- **ABOUT THIS TASK**:
All lines from the one containing "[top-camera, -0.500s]" to the end of the listing below should be output exactly; omit the pictures.

:::

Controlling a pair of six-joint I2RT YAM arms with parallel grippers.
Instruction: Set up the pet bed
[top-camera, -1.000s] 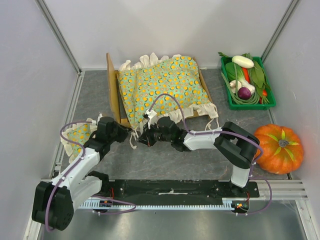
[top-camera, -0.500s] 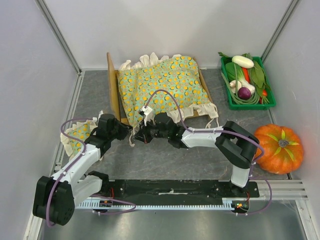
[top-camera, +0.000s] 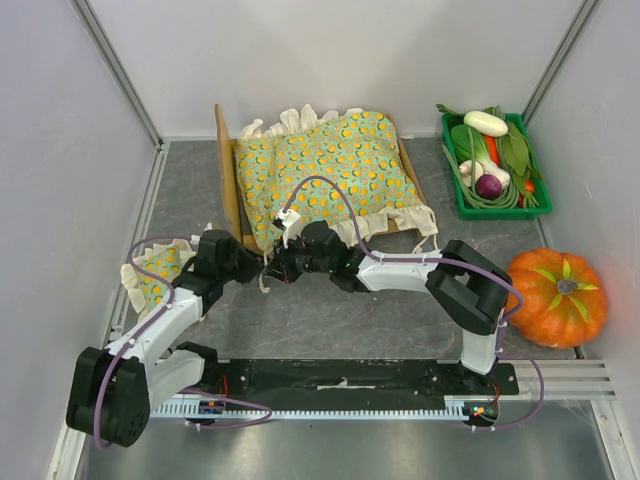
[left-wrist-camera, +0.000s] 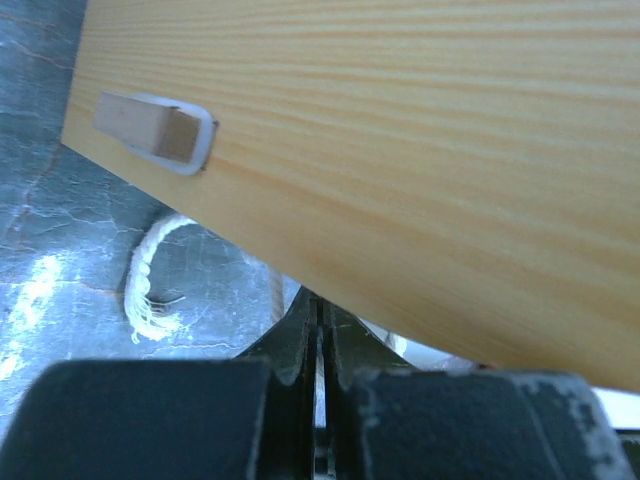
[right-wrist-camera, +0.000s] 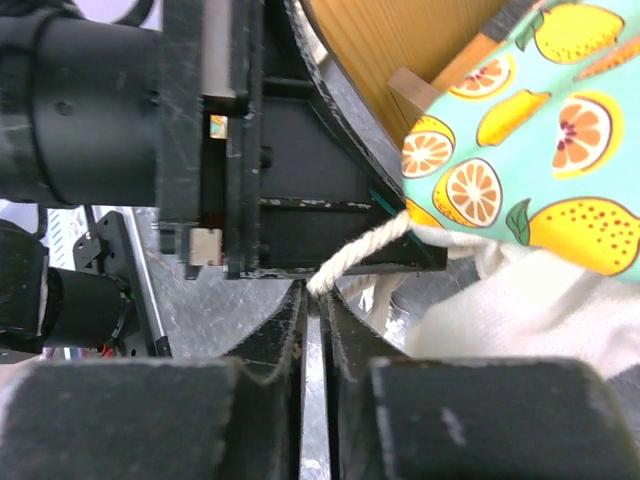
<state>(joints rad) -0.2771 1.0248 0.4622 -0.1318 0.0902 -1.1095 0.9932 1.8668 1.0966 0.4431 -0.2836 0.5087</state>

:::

- **REPLY TO THE TASK**:
[top-camera, -0.500s] 
[top-camera, +0.000s] 
[left-wrist-camera, +0.000s] 
[right-wrist-camera, +0.000s] 
<state>(joints rad) -0.2771 1.0248 0.4622 -0.1318 0.0902 -1.1095 0.9932 1.8668 1.0966 0.4431 -0.2836 0.5087</state>

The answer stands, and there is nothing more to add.